Assignment. Without pictures, repeat exactly the lines from the one containing "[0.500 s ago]" through the end of the entries.

Input.
★ ★ ★ ★ ★ ★ ★
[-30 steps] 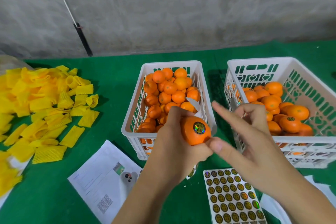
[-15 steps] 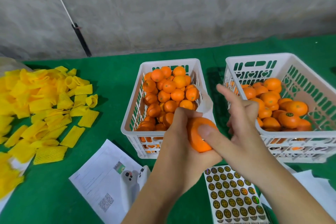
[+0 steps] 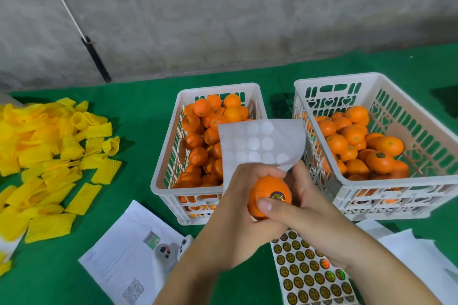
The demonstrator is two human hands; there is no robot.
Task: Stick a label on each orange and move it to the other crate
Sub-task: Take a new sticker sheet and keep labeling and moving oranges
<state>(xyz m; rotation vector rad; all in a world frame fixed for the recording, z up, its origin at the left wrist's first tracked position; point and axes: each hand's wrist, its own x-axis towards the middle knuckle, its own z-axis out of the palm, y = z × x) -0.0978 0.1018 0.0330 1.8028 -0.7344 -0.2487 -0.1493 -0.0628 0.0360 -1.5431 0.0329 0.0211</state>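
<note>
— What do we have in our hands?

— Our left hand (image 3: 235, 208) is curled round an orange (image 3: 269, 197), held above the table's near edge, in front of the left crate (image 3: 163, 181). A round shiny label (image 3: 277, 196) sits on its facing side.

— And the other hand?

— Our right hand (image 3: 304, 215) wraps the orange from the right, thumb pressed on the peel just beside the label. A white backing sheet (image 3: 257, 146) with empty round spots curls up from between our hands; we cannot tell which hand pinches it.

— Where do the crates stand?

— Side by side at the table's middle, both holding oranges; the right crate (image 3: 396, 190) shows one with a label on top. A sticker sheet (image 3: 307, 277) lies at the near edge, papers (image 3: 128, 255) to its left, and yellow foam nets (image 3: 44, 156) are piled along the left edge.
</note>
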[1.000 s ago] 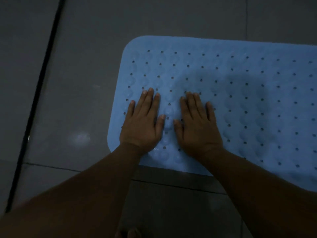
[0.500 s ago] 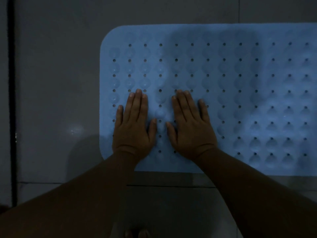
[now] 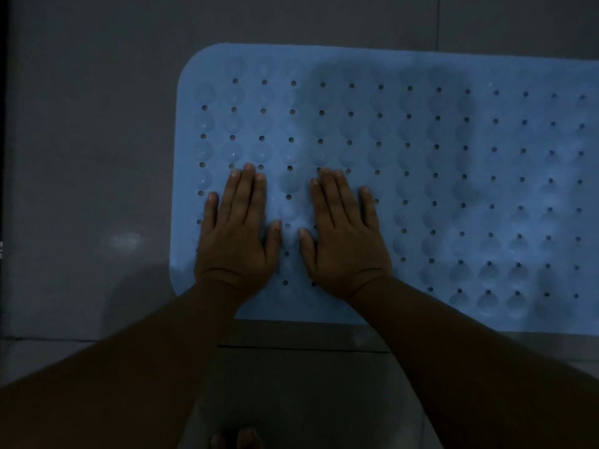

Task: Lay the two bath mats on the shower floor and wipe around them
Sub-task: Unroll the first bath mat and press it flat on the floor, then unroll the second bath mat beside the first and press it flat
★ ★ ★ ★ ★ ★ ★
Answer to the exercise.
[0.500 s ago] 
[now] 

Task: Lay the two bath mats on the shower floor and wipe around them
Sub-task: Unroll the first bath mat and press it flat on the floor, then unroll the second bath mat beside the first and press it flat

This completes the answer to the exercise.